Hi Steve
Just to follow up some musings on the NVH and tyre sizes, as we have found some issues, that affect all of our cars and many normal cars:
1. we have different front and rear tyre/wheel sizes, even on 4wheel drive vehicles, so need tyre size by axle
2. Our tyre sizes rarely mathematically follow the formulae "(width x profile%)+(Diameter(in mm)/2) * 2 * π", and the size will need manual correction (for both axles), the difference between manufacture spec and the formulae is often large.
3. Correction for a stationary, or very slow moving car, is very different than a moving one, there is a "rule of thumb" that the contact patch created with the tyre on the vehicle, on the floor, changes the circumference by a factor of 0.96, clearly type of vehicle (weight) and profile of tyre and wheel diameter all will affect this ... there may be some more accurate data to be had ...
4. a Fast moving car (yes, that's ours!) will have a different circumference correction than a slow moving car, so the formulae is needing a speed based adjustment from very slow to normal city (25-40mph) to normal roads (55-60mph) and motorway/fast (lets not forget track use or Germany, just to save any "speeding" allegations get discussed)
) of say 75-80mph or even higher, much higher ... thankfully we already have a speed input from the OBD
... but a dynamic adjustment option (for vibrations under acceleration conditions or braking) verse steady speed is something I think needs to be planned for future releases, as these issue become more complex,this sort of correct will be critical ... best start the process/thinking/planning now? Yes, I've had F40 owners complaining of vibrations at specific speeds in the 150mph + range, and did try dyno testing, but was track testing that found the issue.

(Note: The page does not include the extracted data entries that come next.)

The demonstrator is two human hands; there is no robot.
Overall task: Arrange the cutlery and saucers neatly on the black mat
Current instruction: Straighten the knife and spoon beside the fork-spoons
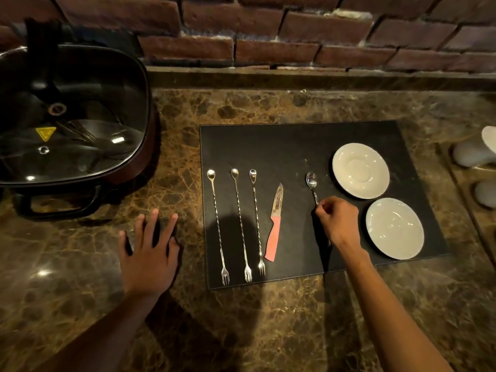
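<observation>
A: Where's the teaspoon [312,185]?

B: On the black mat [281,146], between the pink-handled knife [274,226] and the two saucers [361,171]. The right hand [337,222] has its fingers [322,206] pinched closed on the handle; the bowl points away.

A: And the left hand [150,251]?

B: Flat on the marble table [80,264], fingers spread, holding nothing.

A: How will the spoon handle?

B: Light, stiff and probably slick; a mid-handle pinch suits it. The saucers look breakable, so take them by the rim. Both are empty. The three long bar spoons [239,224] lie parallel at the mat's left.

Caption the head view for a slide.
Right hand sets a teaspoon beside two saucers on the black mat.
</observation>
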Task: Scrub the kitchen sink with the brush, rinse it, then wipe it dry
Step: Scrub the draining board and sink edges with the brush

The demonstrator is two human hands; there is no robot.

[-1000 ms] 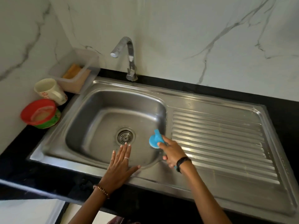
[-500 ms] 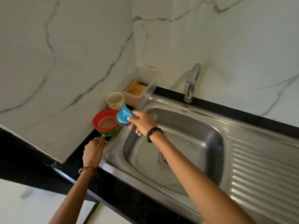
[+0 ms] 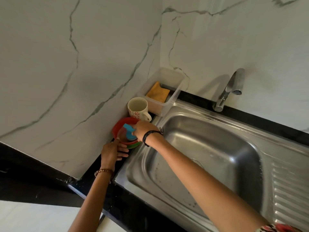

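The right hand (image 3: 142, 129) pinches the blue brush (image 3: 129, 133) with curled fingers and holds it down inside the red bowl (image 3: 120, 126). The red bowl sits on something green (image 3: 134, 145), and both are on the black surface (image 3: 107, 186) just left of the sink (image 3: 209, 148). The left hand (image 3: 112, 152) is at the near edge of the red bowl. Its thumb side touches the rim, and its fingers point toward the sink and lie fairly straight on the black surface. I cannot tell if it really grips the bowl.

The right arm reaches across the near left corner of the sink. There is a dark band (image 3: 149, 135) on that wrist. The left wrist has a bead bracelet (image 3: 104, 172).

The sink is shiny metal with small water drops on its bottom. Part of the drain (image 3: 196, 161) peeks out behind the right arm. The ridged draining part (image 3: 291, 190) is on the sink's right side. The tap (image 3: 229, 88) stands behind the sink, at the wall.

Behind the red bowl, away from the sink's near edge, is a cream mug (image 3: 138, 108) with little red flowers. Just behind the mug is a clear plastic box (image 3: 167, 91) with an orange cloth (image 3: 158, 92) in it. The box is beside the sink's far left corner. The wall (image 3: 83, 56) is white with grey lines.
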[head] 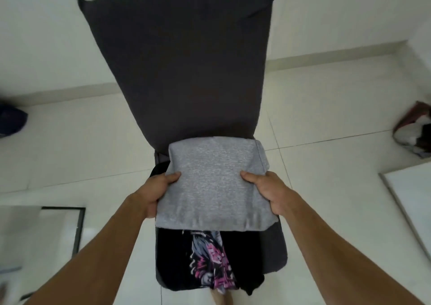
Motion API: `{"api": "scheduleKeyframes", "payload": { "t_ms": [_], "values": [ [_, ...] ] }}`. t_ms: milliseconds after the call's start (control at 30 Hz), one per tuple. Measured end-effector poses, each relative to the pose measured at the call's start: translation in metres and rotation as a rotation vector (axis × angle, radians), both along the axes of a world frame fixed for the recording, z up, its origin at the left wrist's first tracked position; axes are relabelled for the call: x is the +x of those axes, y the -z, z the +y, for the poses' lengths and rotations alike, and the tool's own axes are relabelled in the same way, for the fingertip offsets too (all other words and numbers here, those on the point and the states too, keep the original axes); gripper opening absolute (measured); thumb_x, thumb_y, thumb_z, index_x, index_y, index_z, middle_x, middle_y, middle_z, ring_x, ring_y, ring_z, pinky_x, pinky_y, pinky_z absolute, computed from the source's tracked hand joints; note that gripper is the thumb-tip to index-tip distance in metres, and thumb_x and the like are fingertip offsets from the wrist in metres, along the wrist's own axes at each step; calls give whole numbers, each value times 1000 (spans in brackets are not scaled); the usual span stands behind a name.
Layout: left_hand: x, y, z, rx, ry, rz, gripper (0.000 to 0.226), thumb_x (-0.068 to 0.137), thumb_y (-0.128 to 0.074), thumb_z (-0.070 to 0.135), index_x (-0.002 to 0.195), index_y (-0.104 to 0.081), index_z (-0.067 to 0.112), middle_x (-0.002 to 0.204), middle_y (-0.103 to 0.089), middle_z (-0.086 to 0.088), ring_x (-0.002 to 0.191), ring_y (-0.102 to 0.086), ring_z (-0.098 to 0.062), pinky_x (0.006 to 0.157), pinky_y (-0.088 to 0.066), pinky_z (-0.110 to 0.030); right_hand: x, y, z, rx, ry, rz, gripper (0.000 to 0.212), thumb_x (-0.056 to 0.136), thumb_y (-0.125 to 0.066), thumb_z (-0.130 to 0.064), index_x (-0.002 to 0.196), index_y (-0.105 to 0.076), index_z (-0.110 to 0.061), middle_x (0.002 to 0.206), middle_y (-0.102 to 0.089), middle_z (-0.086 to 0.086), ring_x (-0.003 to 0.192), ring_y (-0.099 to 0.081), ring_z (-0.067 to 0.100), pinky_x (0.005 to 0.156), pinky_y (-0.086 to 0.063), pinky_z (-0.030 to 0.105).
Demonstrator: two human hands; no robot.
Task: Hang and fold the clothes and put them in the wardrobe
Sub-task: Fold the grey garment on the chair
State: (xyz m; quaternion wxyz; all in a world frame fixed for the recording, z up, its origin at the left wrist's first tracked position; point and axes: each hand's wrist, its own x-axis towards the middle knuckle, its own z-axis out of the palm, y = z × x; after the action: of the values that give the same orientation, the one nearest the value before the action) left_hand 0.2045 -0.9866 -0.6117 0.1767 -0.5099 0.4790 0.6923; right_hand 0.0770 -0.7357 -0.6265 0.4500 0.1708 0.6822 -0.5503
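Left hand grips the near-left edge of the folded grey shirt, thumb on top, fingers curled out of sight beneath. Right hand does the same on the right edge, thumb lying across the cloth. Between them the shirt sits flat and square over the chair seat, its far edge up against the base of the tall dark backrest; whether it rests on the seat or is held just above, I cannot tell. Under its near edge a black shirt with a pink and white print lies on the seat, spilling over the front. Pale tiled floor all round. Off to the right, by the wall, a heap of clothes; at far left a dark blue bundle, blurred
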Motion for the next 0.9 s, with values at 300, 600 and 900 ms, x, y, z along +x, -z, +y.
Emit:
{"api": "scheduleKeyframes", "payload": {
  "t_ms": [300, 600, 900],
  "values": [
    [1, -157, 157, -113, 275, 227, 36, 91, -68, 35, 120, -65, 14, 98, -76, -12, 87, -73, -31, 69, -59, -40, 73, -162, 176, -37, 271, 197, 46, 79, -85, -28, 116, -64, -10, 102, -75, 10, 88, -74, 29, 79, -60, 41],
    [68, -277, 439, -120, 775, 496, 49, 87, -73, 36, 131, -57, 18, 114, -72, -12, 96, -71, -36, 80, -59, -50, 267, -300, 460, 43, 700, 368, 51, 77, -86, -21, 120, -65, -3, 103, -76, 10, 90, -74, 31, 86, -59, 47],
    [157, -335, 722, 60, 1243, 675, 60, 85, -76, 32, 136, -50, 16, 115, -69, -14, 96, -71, -36, 79, -60, -51, 477, -374, 681, 158, 1207, 453, 41, 78, -82, -10, 114, -62, -9, 103, -71, 8, 89, -70, 29, 68, -58, 37]
  ]
}}
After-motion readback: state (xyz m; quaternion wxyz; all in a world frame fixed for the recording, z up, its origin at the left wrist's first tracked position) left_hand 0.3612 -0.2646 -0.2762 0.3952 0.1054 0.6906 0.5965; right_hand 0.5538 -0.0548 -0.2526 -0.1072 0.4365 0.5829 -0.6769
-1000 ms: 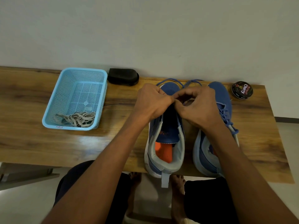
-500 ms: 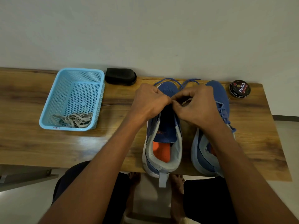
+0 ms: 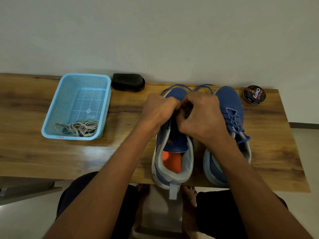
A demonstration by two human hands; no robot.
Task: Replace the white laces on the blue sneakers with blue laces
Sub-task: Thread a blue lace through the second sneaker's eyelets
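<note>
Since a second ago, we are closing our hands together over the left sneaker's eyelets, knuckles now nearly touching. Nearest us, that sneaker is hanging its heel over the table edge, tongue open, mostly unlaced. Our left hand and right hand are curling tight on the blue lace, whose loops are trailing past the toe. We judge we are threading a low eyelet; next we are needing to pull both ends even. The right sneaker is already laced. White laces are lying in the basket.
</note>
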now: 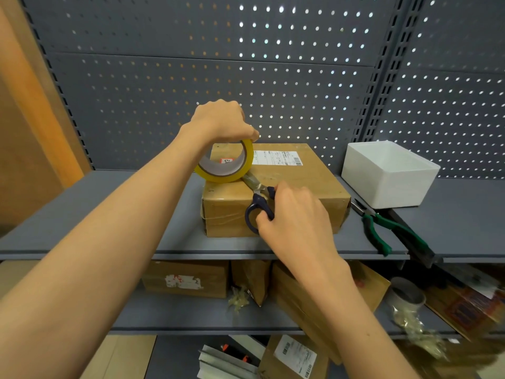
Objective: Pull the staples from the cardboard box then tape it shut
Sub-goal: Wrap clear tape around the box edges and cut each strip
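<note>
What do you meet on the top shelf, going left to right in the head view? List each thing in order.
tape roll → scissors → green-handled pliers → white bin

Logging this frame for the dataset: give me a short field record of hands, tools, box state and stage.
left hand: grips tape roll from above, over box
right hand: holds scissors, blades at the tape near the roll
cardboard box: flaps closed, on shelf, label on top
pliers: idle, right of box
white bin: right of box; inside not fully seen
stage: taping, likely about to cut
</note>
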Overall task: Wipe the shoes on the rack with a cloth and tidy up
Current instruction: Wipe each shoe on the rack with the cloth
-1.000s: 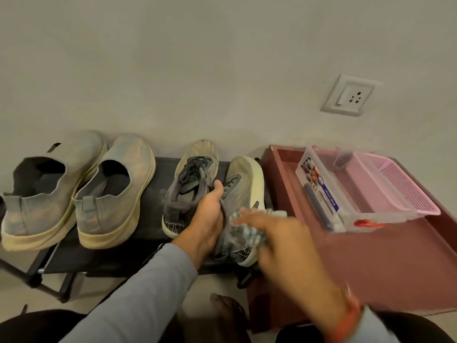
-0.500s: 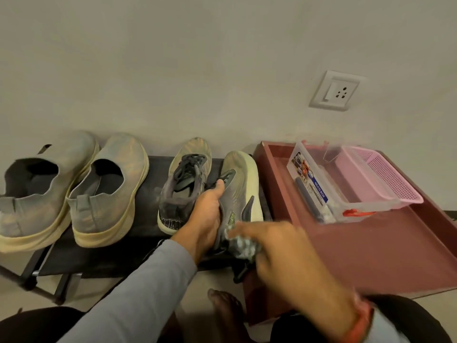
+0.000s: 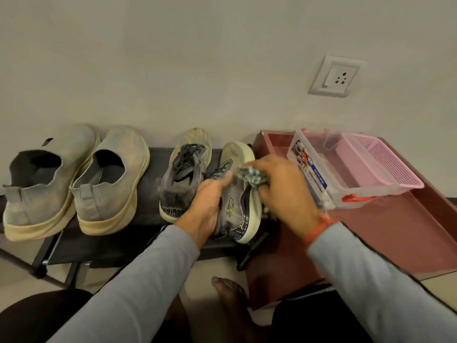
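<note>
The left hand [image 3: 206,206] grips the right-hand laced sneaker [image 3: 238,194] around its inner side and collar, thumb lying up along the tongue, and holds it tipped so its pale sole faces right. The right hand [image 3: 279,186] is clamped on a crumpled grey-and-white cloth [image 3: 249,175], fingers curled round it, pressing it against the upper side of that sneaker near the laces. Half a second ago the cloth was low on the sneaker, close to the heel; it has now travelled up toward the toe end, and the right hand with it, so the sneaker's heel and side logo are uncovered. The left hand has kept its grip in much the same spot.

The sneaker sits at the right end of the black shoe rack [image 3: 148,219]. Just left of it stands its mate, the other laced sneaker [image 3: 184,177], upright and untouched. Further left along the rack is a pair of grey slip-on shoes [image 3: 74,179] with cream soles, side by side, heels toward the person.

Right of the rack, touching its end, is a dark red tray [image 3: 395,231]. On the tray rests a clear plastic box [image 3: 319,169] with a red latch, and a pink basket [image 3: 385,164] sits in it. A wall socket [image 3: 336,76] is above the tray. A bare foot [image 3: 230,290] shows on the floor below the rack.
</note>
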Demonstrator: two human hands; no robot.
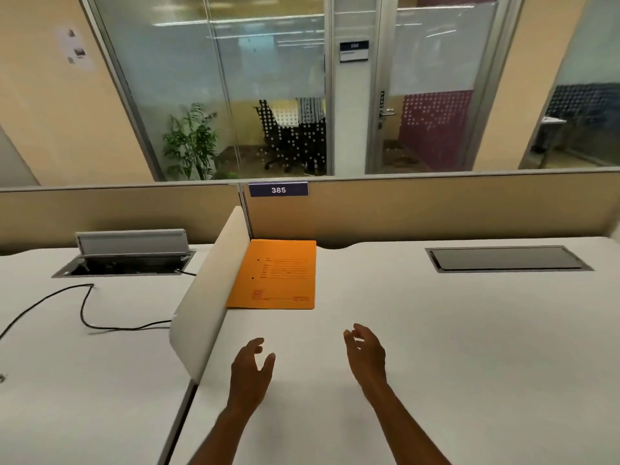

5. The GM study you have used for your 1.03 adjustment/correction is for American 4x4 which somewhat different from average cars,let alone ours. So this one size fits all is a poor compromise, maybe a good start, but time to allow a more complex correction. In fact using this alone, could lead to over 15% error, just letting you know
6. Tyre pressure (increasing it above normal operating settings) might be a way of reducing some some of these factors, but may in itself cause other problems including masking the fault or creating more unrelated noise hiding/,asking the real problem, let alone potentially causing issues with TPMS etc, but I think it would be good to start to understand how tyre pressure might be used to help the NVH process ... I guess user feedback and back to back runs is the only way, trial and error?
7. Logging other OBD data? While RPM and Road speed are already a key element, what about steering angle? YAW (Lateral and transverse) from the cars sensors, Even ABS parameters (ok, harder due to ABS module ceasing comms at circa 40mph) ... Pump etc might have a direct and very hard to trace relationship? Ok, the last is a bit blue sky, I'll admit that!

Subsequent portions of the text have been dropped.